EXERCISE INSTRUCTIONS
Output the lines below exactly, please, from the first line until the line with "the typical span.", counting both.

INPUT
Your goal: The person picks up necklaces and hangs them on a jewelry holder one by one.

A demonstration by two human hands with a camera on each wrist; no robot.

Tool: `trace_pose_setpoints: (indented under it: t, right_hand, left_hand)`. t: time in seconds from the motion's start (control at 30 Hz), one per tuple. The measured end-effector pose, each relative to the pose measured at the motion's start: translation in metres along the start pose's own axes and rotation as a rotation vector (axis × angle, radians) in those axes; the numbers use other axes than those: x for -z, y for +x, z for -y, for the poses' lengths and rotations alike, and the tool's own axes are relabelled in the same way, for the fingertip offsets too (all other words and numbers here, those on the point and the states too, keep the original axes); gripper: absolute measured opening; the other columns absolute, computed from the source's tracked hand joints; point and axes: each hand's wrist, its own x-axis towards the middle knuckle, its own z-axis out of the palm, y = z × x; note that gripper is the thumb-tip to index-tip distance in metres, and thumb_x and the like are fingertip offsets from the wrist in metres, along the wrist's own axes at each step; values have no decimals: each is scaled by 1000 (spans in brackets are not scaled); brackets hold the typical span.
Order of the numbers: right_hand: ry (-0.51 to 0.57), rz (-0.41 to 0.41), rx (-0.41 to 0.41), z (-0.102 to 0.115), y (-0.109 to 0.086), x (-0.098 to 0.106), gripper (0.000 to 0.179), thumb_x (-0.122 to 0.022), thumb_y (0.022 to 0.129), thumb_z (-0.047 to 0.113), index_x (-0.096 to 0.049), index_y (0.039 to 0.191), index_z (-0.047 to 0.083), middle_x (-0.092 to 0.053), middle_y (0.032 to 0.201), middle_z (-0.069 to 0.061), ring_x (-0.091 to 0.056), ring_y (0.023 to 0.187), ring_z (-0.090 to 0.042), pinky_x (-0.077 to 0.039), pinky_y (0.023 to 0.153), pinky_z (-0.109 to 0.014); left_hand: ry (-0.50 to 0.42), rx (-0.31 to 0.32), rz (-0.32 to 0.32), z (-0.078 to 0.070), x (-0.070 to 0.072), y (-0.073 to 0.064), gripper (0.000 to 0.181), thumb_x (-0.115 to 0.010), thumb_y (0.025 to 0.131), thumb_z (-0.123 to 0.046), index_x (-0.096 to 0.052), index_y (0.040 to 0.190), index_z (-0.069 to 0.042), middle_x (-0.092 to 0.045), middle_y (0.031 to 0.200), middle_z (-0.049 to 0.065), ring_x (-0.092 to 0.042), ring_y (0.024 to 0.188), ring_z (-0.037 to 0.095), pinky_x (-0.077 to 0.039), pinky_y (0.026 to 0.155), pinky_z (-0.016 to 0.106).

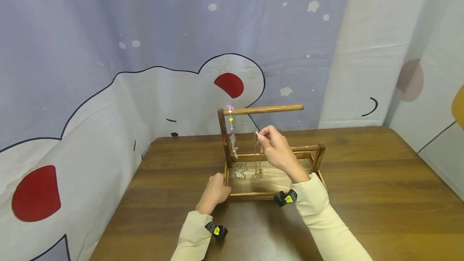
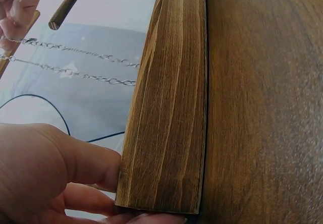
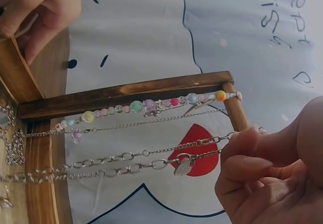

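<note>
Right hand [image 1: 276,148] pinching a metal chain [image 1: 259,162] near the centre of the head view.
Its grip is closed, thumb to fingers, on the chain's top; the lower end hangs over the wooden tray [image 1: 250,197], perhaps touching it. Just left, a beaded strand [image 1: 232,133] hangs from the upper bar [image 1: 272,109]. At lower centre, the left hand [image 1: 214,190] grips the tray's near-left corner.

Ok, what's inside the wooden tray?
Heaped chain lies at the left, below the hanging beads; a second chain hangs from the right hand. That hand and its sleeve hide part of the right end.
</note>
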Motion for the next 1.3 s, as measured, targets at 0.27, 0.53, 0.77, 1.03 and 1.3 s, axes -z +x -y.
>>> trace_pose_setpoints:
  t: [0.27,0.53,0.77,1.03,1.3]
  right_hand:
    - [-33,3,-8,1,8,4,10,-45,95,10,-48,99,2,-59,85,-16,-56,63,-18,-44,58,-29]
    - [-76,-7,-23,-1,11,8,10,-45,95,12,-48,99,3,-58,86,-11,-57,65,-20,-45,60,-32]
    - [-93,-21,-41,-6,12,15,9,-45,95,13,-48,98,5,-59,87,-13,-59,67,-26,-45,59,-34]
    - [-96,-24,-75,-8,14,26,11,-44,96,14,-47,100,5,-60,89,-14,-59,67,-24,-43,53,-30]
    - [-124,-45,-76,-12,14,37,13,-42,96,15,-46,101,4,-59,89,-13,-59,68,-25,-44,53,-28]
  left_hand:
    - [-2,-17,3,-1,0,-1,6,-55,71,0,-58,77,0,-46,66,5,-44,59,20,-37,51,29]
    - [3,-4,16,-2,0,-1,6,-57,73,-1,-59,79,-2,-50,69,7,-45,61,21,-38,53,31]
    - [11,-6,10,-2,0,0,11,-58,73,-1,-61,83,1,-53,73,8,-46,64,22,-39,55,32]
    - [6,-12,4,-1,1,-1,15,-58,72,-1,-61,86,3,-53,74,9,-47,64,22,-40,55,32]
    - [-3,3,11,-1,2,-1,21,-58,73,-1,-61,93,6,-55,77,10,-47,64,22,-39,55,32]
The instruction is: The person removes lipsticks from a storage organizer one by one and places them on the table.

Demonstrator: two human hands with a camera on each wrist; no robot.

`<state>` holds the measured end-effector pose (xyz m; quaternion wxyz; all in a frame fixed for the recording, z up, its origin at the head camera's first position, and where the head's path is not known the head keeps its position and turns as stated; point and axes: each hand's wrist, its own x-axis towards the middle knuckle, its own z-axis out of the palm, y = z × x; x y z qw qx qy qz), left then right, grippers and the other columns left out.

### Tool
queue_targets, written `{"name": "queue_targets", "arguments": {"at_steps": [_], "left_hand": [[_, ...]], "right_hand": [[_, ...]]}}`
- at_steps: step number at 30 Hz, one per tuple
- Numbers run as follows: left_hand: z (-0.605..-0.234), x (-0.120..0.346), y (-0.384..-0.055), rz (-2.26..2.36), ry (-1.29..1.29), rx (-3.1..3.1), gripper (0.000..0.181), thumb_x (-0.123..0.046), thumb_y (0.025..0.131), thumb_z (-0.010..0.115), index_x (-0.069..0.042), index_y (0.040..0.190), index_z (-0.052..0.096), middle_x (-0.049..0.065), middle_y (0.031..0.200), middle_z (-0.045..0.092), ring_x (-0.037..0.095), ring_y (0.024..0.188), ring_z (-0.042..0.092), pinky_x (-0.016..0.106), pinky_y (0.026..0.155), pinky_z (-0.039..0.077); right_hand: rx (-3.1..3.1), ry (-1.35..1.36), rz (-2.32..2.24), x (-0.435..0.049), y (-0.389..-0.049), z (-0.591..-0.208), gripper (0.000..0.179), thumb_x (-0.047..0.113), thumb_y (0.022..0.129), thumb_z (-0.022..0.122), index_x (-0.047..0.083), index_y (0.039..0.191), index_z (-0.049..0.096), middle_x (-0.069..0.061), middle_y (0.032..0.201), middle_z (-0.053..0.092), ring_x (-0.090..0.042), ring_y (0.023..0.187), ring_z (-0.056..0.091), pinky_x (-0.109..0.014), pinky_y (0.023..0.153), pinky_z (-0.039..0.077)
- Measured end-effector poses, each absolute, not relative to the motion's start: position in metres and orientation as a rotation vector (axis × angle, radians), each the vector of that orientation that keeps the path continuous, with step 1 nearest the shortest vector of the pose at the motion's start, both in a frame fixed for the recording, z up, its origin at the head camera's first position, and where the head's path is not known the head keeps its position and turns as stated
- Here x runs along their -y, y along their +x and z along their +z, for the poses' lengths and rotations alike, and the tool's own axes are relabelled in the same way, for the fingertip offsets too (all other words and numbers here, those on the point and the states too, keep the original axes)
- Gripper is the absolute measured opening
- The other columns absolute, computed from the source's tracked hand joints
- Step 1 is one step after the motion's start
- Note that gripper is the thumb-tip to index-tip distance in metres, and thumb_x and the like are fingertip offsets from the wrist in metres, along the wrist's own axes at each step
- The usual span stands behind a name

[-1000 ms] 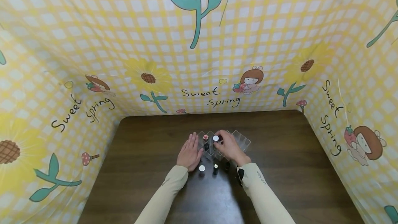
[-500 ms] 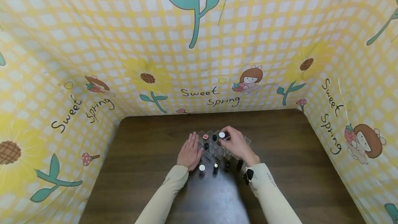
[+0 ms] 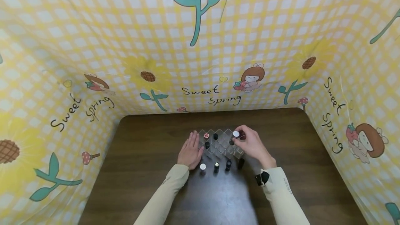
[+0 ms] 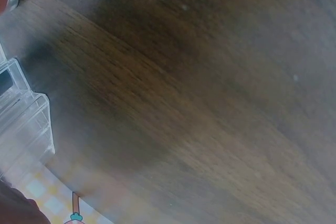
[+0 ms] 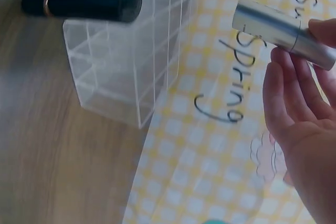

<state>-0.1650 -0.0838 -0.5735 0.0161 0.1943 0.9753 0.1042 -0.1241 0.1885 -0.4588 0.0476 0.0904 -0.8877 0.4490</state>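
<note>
Between thumb and fingers, my right hand (image 3: pixel 251 145) pinches a silver lipstick tube (image 5: pixel 268 27), its pale end (image 3: pixel 236 134) up, over the right part of a clear lipstick organizer (image 3: pixel 223 145). My left hand (image 3: pixel 189 151) lies with straight fingers along the organizer's left end. Toward that end, a red-topped lipstick (image 3: pixel 206 136) and two black lipsticks, one at the back (image 3: pixel 215 136) and one in front (image 3: pixel 207 145), sit in compartments. In the left wrist view, the organizer's corner (image 4: pixel 31 124) shows at the left edge.
Before the organizer, a white-topped tube (image 3: pixel 203 168) and several black tubes, including one with a light top (image 3: pixel 216 167) and one at the right end (image 3: pixel 240 163), stand in a row on the brown table (image 3: pixel 150 183). Yellow checked cloth (image 3: pixel 200 61) surrounds the table's back and sides.
My right hand has carried the silver lipstick tube rightward along the organizer, uncovering its middle compartments and the black tubes at the row's right. The left hand keeps its place.
</note>
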Motion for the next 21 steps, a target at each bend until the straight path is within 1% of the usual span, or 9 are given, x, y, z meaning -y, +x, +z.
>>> {"name": "queue_targets", "arguments": {"at_steps": [5, 8, 15, 21], "left_hand": [[-0.572, 0.081, -0.166, 0.304, 0.625, -3.024, 0.066, -0.043, 0.104, 0.027, -0.004, 0.154, 0.015, 0.01, 0.164, 0.007, 0.025, 0.152, 0.007, 0.04, 0.122, 0.016], [-0.572, 0.081, -0.166, 0.309, 0.636, -3.016, 0.066, -0.043, 0.103, 0.029, -0.003, 0.154, 0.016, 0.011, 0.163, 0.008, 0.026, 0.151, 0.008, 0.041, 0.122, 0.018], [-0.571, 0.083, -0.166, 0.288, 0.609, -3.031, 0.065, -0.042, 0.103, 0.029, -0.004, 0.155, 0.016, 0.01, 0.164, 0.008, 0.025, 0.152, 0.007, 0.039, 0.122, 0.017], [-0.57, 0.084, -0.165, 0.311, 0.606, -3.014, 0.066, -0.044, 0.104, 0.026, -0.005, 0.155, 0.014, 0.01, 0.164, 0.007, 0.025, 0.152, 0.006, 0.04, 0.123, 0.015]], "right_hand": [[2.713, 0.249, 1.377, -0.206, -0.113, -0.457, 0.025, 0.006, 0.083, 0.072, 0.006, 0.104, 0.059, -0.01, 0.098, 0.067, -0.022, 0.087, 0.067, -0.032, 0.075, 0.056], [2.724, 0.229, 1.389, -0.214, -0.107, -0.458, 0.025, 0.007, 0.083, 0.073, 0.008, 0.103, 0.059, -0.009, 0.097, 0.066, -0.021, 0.086, 0.067, -0.029, 0.073, 0.055], [2.732, 0.235, 1.376, -0.225, -0.099, -0.454, 0.025, 0.008, 0.082, 0.074, 0.01, 0.102, 0.058, -0.007, 0.095, 0.066, -0.021, 0.087, 0.068, -0.029, 0.075, 0.055], [2.768, 0.216, 1.353, -0.234, -0.092, -0.455, 0.025, 0.008, 0.081, 0.075, 0.009, 0.099, 0.057, -0.006, 0.093, 0.066, -0.018, 0.085, 0.065, -0.025, 0.073, 0.053]]}}
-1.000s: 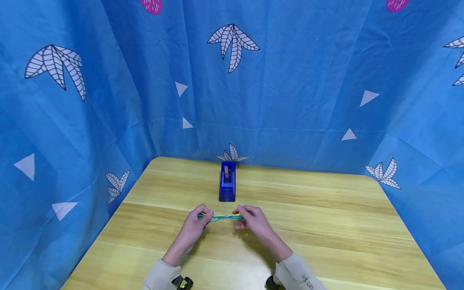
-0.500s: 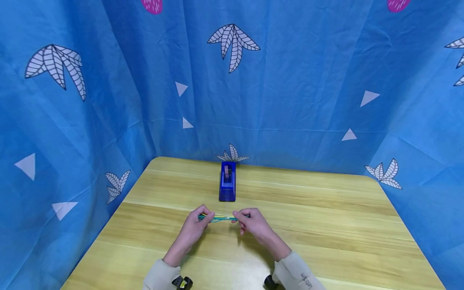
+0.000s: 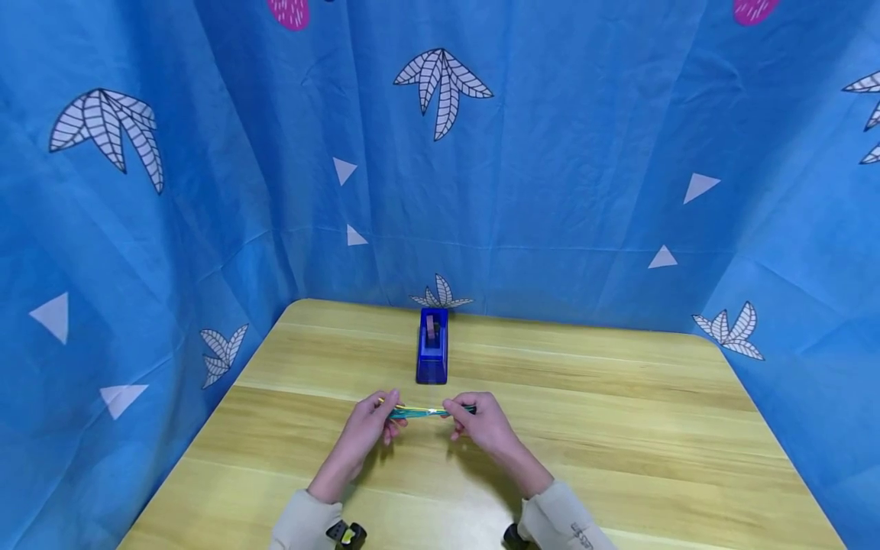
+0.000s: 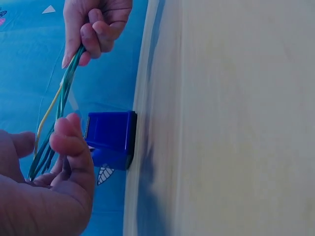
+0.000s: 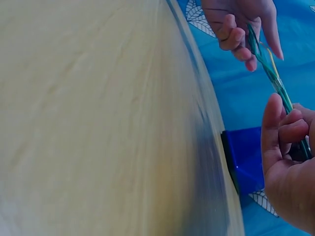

EXERCISE RESPONSE
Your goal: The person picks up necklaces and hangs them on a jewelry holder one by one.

A demonstration by two human hands with a camera on each wrist; no robot.

Tool: `trace_pose_setpoints: (indented under it: t, right_hand, left_hand)`. t: time in seconds from the motion's start (control at 30 Hz), one per tuple. The measured end-effector pose, each relative to the pose measured at the motion's start: translation in metres along the start pose's own axes and rotation as a rotation vector (axis × angle, radians) in those axes; the numbers use other axes than those: x for -z, y for +x, z for -y, for the poses' lengths and rotations alike, and the tool's own axes are relabelled in the same way, for the fingertip offsets too (all other words and numbers here, those on the point and the states too, keep the original axes); gripper: absolute measured opening; the other columns absolute, computed from the source's tracked hand joints; point and axes: each hand's wrist, its own x-axis towards the middle knuckle, its own z-axis out of the palm, y = z × x; note that gripper is the thumb-tip to index-tip distance in metres, and thumb_x and the like are fingertip offsets from the wrist in metres, along the wrist's own axes at each step; values have no decimals: each is scaled by 1000 (spans in brackets are not scaled); brackets hold the typical span.

With this, the exercise has been completed.